Constance joined the hippie movement and encouraged her sons to get involved in the arts.[7] "I was raised around a lot of artists, musicians, photographers, painters and people that were in theater," he stated in an interview with Kerrang!; "Just having the art communal hippie experience as a child, there wasn't a clear line that was drawn. We celebrated creative experience and creative expression.
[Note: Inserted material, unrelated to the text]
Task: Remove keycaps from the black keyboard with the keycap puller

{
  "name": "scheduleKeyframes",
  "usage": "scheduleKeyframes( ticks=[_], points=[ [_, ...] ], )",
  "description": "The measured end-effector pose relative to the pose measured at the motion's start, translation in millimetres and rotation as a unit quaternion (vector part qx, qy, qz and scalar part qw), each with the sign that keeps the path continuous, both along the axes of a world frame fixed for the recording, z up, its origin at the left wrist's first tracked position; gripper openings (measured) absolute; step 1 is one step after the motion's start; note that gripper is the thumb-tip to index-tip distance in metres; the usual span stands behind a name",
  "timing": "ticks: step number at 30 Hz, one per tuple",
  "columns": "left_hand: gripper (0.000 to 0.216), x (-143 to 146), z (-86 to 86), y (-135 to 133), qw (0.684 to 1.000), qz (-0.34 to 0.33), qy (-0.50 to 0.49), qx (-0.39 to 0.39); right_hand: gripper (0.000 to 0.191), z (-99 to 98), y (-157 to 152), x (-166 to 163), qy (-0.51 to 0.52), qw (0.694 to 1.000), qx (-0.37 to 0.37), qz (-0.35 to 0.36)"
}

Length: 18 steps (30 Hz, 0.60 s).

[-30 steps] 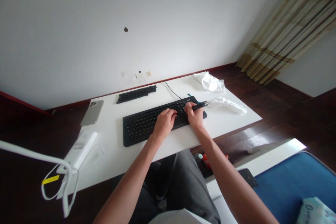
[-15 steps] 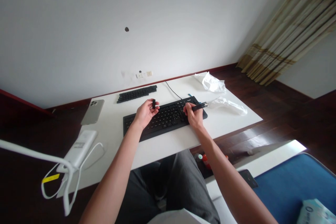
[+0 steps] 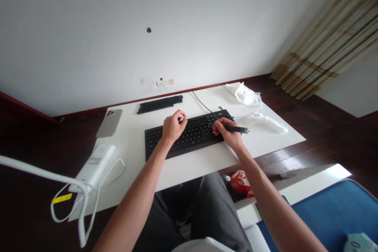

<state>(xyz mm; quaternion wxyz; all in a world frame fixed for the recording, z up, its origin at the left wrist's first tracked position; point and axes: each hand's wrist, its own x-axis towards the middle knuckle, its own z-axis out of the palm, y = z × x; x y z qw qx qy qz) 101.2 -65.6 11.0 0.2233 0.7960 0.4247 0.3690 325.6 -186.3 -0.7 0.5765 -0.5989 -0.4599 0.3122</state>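
Note:
A black keyboard (image 3: 195, 132) lies across the white table, with many of its keys looking bare. Over its middle, my left hand (image 3: 172, 128) is curled closed, thumb and forefinger pinched. A small dark piece, apparently a black keycap (image 3: 180, 118), shows between them, mostly hidden. My right hand (image 3: 230, 137) grips a black pen-like tool (image 3: 237, 129) above the keyboard's right end; its back end, with metal-looking tips, points right, and the working end is hidden by my fingers. Behind the keyboard sits a block of loose black keycaps (image 3: 159, 104) laid in rows.
A phone (image 3: 109, 123) and a white power strip (image 3: 96, 161) with a looping cable lie on the left. Crumpled clear plastic (image 3: 245, 94) and a second plastic piece (image 3: 267, 122) lie at right. A red packet (image 3: 239, 183) is below the table's front edge.
My left hand has turned and curled inward, so the black piece between its fingers is now mostly covered. My right hand still holds the tool, tilted slightly differently. The view has shifted slightly.

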Motion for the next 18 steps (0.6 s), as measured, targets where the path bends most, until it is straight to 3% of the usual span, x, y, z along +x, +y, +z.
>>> scheduleKeyframes(
  ticks=[6,11,18],
  points=[
    [0.031,-4.0,4.0,0.9,0.998,0.045,0.043,0.032,0.055,8.7,-5.4,-4.1,0.013,0.997,-0.047,-0.054],
    [0.032,-4.1,3.0,1.2,0.998,0.041,0.042,0.026,0.057,11.2,0.3,-7.4,-0.049,0.995,-0.072,-0.042],
    [0.032,-5.2,4.9,1.8,0.998,0.045,0.035,0.026,0.060,8.0,3.6,-8.9,-0.026,0.992,-0.110,-0.054]
  ],
)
We didn't try and curtail it and stunt any of that kind of growth."[11] Leto started playing music with his brother at early age and his first musical instrument was a broken-down piano.[12]

After dropping out briefly in the 10th grade, Leto decided to return and focus on his education at the private Emerson Preparatory School in Washington, D.C., but graduated from Flint Hill School in Oakton, Virginia.[13] He was interested in large-scale visual art and enrolled at the University of the Arts in Philadelphia.[9][14] After developing an interest in filmmaking, he transferred to the School of Visual Arts in New York City.[9] While he was a student there, he wrote and starred in his own short film, Crying Joy.[14]

1992–98: Early acting roles and Prefontaine

Leto at a press conference for My So-Called Life in 1995

In 1992, Leto moved to Los Angeles to pursue a career in directing, intending to take acting roles on the side.[15] He found minor roles on television shows but his first break came in 1994, after he was cast opposite Claire Danes as Jordan Catalano, her love interest, in the short-lived but well-reviewed ABC teen drama My So-Called Life.[16] The show was praised for its portrayal of adolescence and gained a strong cult following, despite being canceled after only one season.[17] The same year, he made his television film debut starring alongside Alicia Silverstone in Cool and the Crazy, and landed his first film role in the 1995 drama How to Make an American Quilt. He later co-starred with Christina Ricci in The Last of the High Kings (1996) and got a supporting role in Switchback (1997).[14]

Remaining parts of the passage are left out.